Instructions to follow :: With the pictures removed, please write out every line below exactly as given.

Provided data ::

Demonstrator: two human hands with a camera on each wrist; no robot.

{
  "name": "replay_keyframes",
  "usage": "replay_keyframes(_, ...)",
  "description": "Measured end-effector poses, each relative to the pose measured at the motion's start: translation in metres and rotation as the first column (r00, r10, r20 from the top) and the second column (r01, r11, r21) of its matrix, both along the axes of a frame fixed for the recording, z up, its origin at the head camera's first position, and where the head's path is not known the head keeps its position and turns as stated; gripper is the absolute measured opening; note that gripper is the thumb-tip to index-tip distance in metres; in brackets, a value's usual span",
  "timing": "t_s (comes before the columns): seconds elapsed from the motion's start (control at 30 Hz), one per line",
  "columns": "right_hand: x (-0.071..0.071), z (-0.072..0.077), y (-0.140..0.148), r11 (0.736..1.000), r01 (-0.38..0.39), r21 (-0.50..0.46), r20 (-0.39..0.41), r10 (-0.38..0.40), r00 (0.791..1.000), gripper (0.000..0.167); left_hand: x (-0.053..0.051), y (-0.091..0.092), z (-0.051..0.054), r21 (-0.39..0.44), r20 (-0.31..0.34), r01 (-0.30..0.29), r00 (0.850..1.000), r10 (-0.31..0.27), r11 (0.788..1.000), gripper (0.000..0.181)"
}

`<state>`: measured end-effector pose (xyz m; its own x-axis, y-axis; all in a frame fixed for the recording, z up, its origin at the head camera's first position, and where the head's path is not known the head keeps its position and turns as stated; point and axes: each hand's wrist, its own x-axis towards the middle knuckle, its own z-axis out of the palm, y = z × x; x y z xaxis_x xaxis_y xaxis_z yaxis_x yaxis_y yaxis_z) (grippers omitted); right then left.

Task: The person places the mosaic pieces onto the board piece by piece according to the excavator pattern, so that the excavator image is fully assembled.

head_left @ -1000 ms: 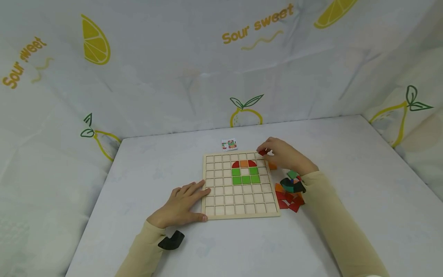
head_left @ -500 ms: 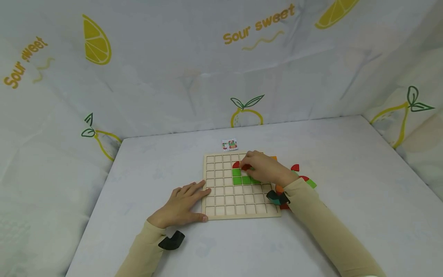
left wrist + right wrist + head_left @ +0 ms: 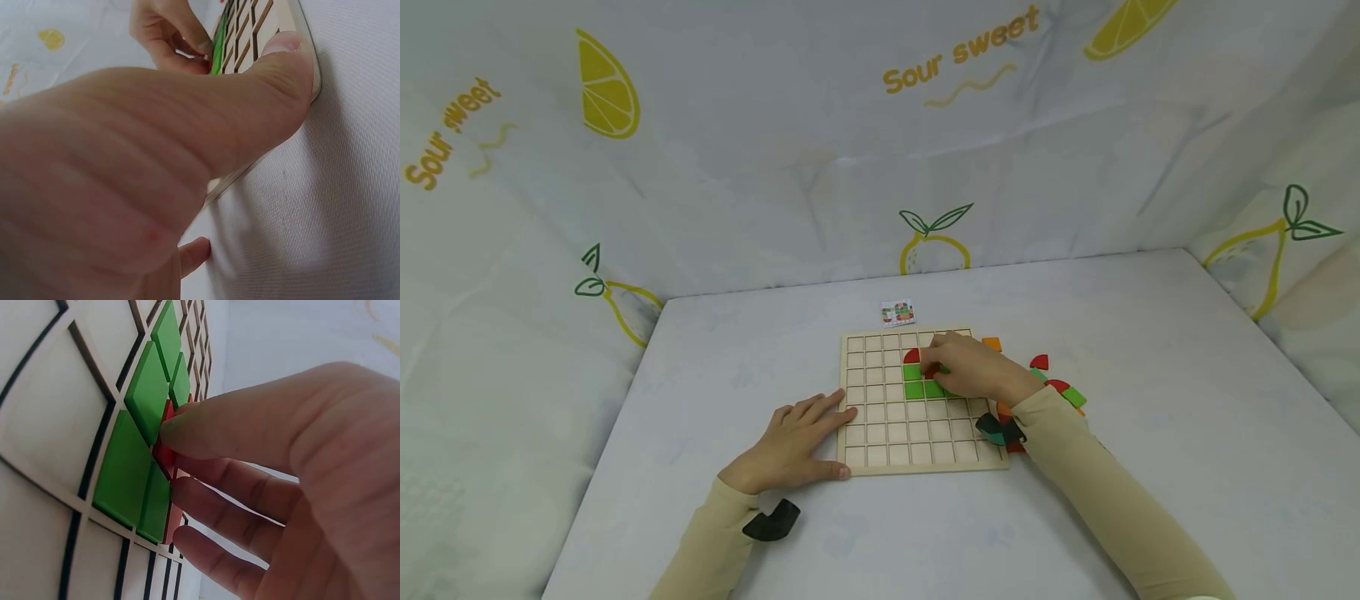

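My left hand [image 3: 793, 446] rests at the left edge of the wooden grid board [image 3: 876, 471], fingers spread, with fingertips on its frame. The thumb touches the board's near left corner in the left wrist view. Over the upper part of the board, my right hand [image 3: 977, 367] pinches a red piece [image 3: 165, 444] at the square enclosed by green tiles [image 3: 147, 387]. A red quarter-round [image 3: 912, 356] lies above the left green tiles [image 3: 913, 390]. The pieces on the right of the pattern are partly hidden under my right hand.
A small printed card [image 3: 898, 313] lies behind the board. An orange square [image 3: 992, 343] is by its right edge. Farther right are a red quarter-round [image 3: 1040, 362], a green piece [image 3: 1075, 396] and several other loose pieces, partly hidden by my right forearm.
My right hand has moved left from the board's upper right corner to the pattern, bringing the red piece down into the middle square. My left hand has stayed in place.
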<state>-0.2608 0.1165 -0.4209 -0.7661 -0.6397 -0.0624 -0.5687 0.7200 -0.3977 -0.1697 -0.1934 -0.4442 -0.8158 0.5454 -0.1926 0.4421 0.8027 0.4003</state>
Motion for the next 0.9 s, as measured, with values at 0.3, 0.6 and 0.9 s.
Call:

Exercise response ::
Demonstrator: two human hands with a camera on each wrist; no robot.

{
  "name": "replay_keyframes",
  "usage": "replay_keyframes(_, ...)",
  "description": "Measured end-effector poses, each relative to the pose measured at the motion's start: translation in metres and rotation as the first column (r00, r10, r20 from the top) and the second column (r01, r11, r21) of its matrix, both along the axes of a frame fixed for the recording, z up, its origin at the head camera's first position, and where the head's path is not known the head keeps its position and turns as stated; gripper is the absolute measured opening; note that gripper is the thumb-tip to index-tip distance in metres; in brackets, a value's usual span",
  "timing": "t_s (comes before the columns): seconds elapsed from the motion's start (control at 30 Hz), one per line",
  "columns": "right_hand: x (-0.071..0.071), z (-0.072..0.077), y (-0.140..0.148), r11 (0.736..1.000), r01 (-0.38..0.39), r21 (-0.50..0.46), r20 (-0.39..0.41), r10 (-0.38..0.40), r00 (0.791..1.000), gripper (0.000..0.167); left_hand: x (-0.053..0.051), y (-0.091..0.092), z (-0.051..0.054), r21 (-0.39..0.44), r20 (-0.31..0.34), r01 (-0.30..0.29), r00 (0.850..1.000), r10 (-0.31..0.27), r11 (0.788..1.000), gripper (0.000..0.181)"
}

`<state>`: measured end-effector pose (xyz m; its own x-axis, y-axis; all in a frame fixed for the recording, z up, its origin at the head camera's first position, and where the head's path is not known the head keeps its position and turns as stated; point and axes: each hand's wrist, its own x-axis towards the middle knuckle, its own z-axis out of the palm, y = z × x; x y z xaxis_x xaxis_y xaxis_z yaxis_x yaxis_y yaxis_z) (grippers omitted); right then left.

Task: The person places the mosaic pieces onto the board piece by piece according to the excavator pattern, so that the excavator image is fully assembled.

head_left @ -1000 ms: 
head_left @ -500 ms: 
left wrist + right wrist + head_left @ +0 ms: 

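My left hand [image 3: 793, 446] rests at the left edge of the wooden grid board [image 3: 876, 471], fingers spread, with fingertips on its frame. The thumb touches the board's near left corner in the left wrist view. Over the upper part of the board, my right hand [image 3: 977, 367] pinches a red piece [image 3: 165, 444] at the square enclosed by green tiles [image 3: 147, 387]. A red quarter-round [image 3: 912, 356] lies above the left green tiles [image 3: 913, 390]. The pieces on the right of the pattern are partly hidden under my right hand.
A small printed card [image 3: 898, 313] lies behind the board. An orange square [image 3: 992, 343] is by its right edge. Farther right are a red quarter-round [image 3: 1040, 362], a green piece [image 3: 1075, 396] and several other loose pieces, partly hidden by my right forearm.
My right hand has moved left from the board's upper right corner to the pattern, bringing the red piece down into the middle square. My left hand has stayed in place.
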<state>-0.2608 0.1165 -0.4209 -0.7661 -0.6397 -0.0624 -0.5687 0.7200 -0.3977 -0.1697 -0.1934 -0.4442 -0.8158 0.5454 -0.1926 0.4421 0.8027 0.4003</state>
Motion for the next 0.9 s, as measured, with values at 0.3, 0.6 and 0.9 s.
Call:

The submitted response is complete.